CS 7641 Final Flashcards
Supervised Learning
Use labeled training data to generalize labels to new instances
(function approximation)
unsupervised learning
making sense out of unlabeled data
data description
Single Linkage Clustering
- Consider each object a cluster (n objects)
- Define intercluster distance as the distance between the two closest two points in the two clusters
- Merge two closest clusters
- Repeat n-k times to make k clusters
Intercluster Distance in Single Linkage Clustering
the distance between the 2 closest points in the 2 clusters
Inter cluster distance represents
domain knowledge
T/F Single Link Clustering is Deterministic
True. Unless there are ties, it will give us an answer.
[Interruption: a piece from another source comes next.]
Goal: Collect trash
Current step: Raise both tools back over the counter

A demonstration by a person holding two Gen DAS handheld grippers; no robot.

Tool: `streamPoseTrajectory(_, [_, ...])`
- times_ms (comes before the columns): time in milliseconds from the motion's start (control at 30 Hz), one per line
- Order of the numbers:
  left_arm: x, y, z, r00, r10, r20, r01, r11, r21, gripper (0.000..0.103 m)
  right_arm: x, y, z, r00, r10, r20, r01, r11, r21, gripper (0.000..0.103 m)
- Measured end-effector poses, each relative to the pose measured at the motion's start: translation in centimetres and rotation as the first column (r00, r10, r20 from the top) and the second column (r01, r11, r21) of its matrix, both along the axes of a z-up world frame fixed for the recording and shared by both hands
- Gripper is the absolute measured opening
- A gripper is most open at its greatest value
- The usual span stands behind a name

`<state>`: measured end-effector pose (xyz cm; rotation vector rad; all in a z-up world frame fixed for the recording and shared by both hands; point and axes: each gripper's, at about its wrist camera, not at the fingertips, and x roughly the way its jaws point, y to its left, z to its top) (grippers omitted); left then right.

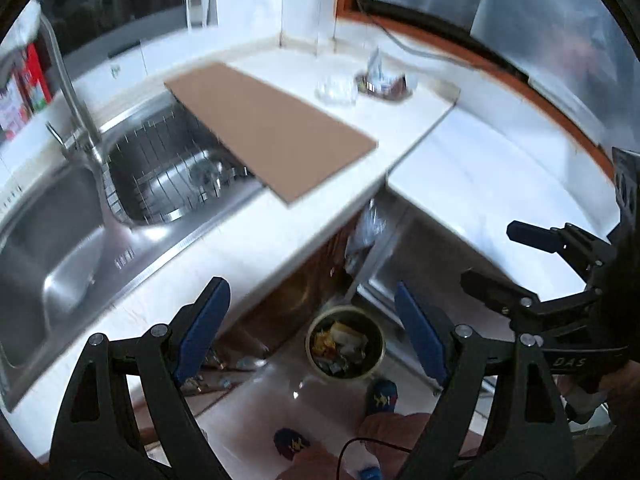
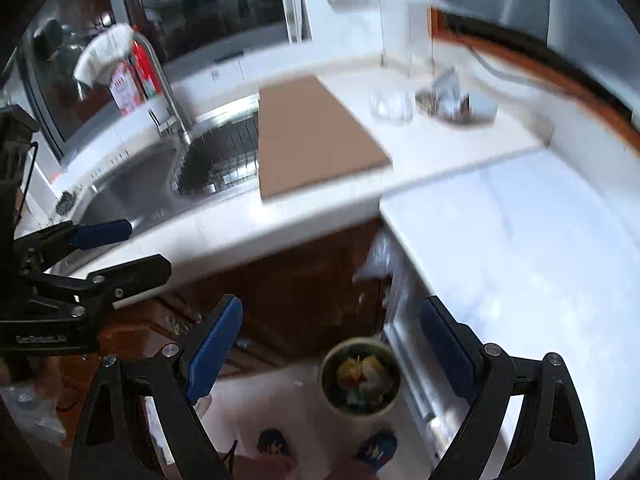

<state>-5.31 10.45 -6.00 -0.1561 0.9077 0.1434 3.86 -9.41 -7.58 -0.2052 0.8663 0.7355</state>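
In the left wrist view, the left gripper [image 1: 312, 332] fills the foreground with its blue-padded fingers [image 1: 202, 328] spread wide and nothing between them. Below the gap, on the floor, stands a round trash bin [image 1: 345, 343] holding yellow and white wrappers, just in front of the person's feet in dark blue slippers [image 1: 382, 396]. The right gripper [image 1: 496, 256] reaches in from the right, released too. Up on the table [image 1: 248, 240], a brown cardboard sheet [image 1: 268, 128] partly covers the right basin of the steel sink [image 1: 56, 240]. Near the table's far right corner sit a clear crumpled plastic piece [image 1: 336, 90] and a small tray of wrappers [image 1: 386, 86].

In the right wrist view, the right gripper [image 2: 332, 344] is empty, jaws apart, above the trash bin [image 2: 360, 384]. The left gripper [image 2: 140, 248] enters from the left, over the table's front edge.
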Motion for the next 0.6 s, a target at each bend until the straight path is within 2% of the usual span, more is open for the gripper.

In SLC, if distance can be represented by edge link of a graph, what algorithm is it the same as?
Minimum Spanning Tree
What is the running time of Single Link Clustering (SLC) in terms of n points and k clusters
O(n^3). O(n^2) to look at all distances to find closest pairs and have to do this n times
Issues with SLC
Could end up with weird clusters that surround other clusters
k-means clustering algorithm
- pick k centers (art random)
- each center “claims” its closest points
- recompute the centers by averaging the clustered points
- repeat until convergence
When does k-means converage
When recomputing the centers does not move
T/F the centers have to be a point in the collection of objects
False
k-means in euclidean space process
circle between partition assignment and recalculating the centers
Which optimization algorithm is most like k-means? HC, GA, or SA
Hill Climbing. You take a step towards a configuration that is better than you have before
K-means runs out of configurations and converges in finite time when
finite configurations, break ties consistently, and never go into a configuration with a higher error
Big O for Each iteration of k-means clustering is
polynomial (pretty fast). O(k n): look at distance between each k center and n points and run through all the points to redefine clusters. could also have extra d if d dimensions
Big O for Finite iterations of k-means
exponential O(k^n). first of n objects can be in any of k clusters, 2nd of n objects can be in k clusters, etc. In practice, it is much faster
If ties are broken consistently in k-means then error
decreases [with one exception]
T/F k-means cannot get stuck
False (local optima can still happen)
How to avoid k-means getting stuck
random restart OR do initial analysis and pick centers in good spots
Soft Clustering Overview
Points can be probabilistically from one cluster or another
Soft Clustering Idea
Assume the data was generated by
1. select one of k gaussians uniformly [fixed known variance]
2. sample x from Gaussian
3. repeat n times
Task: find a hypothesis that maximizes the prob of the data (ML)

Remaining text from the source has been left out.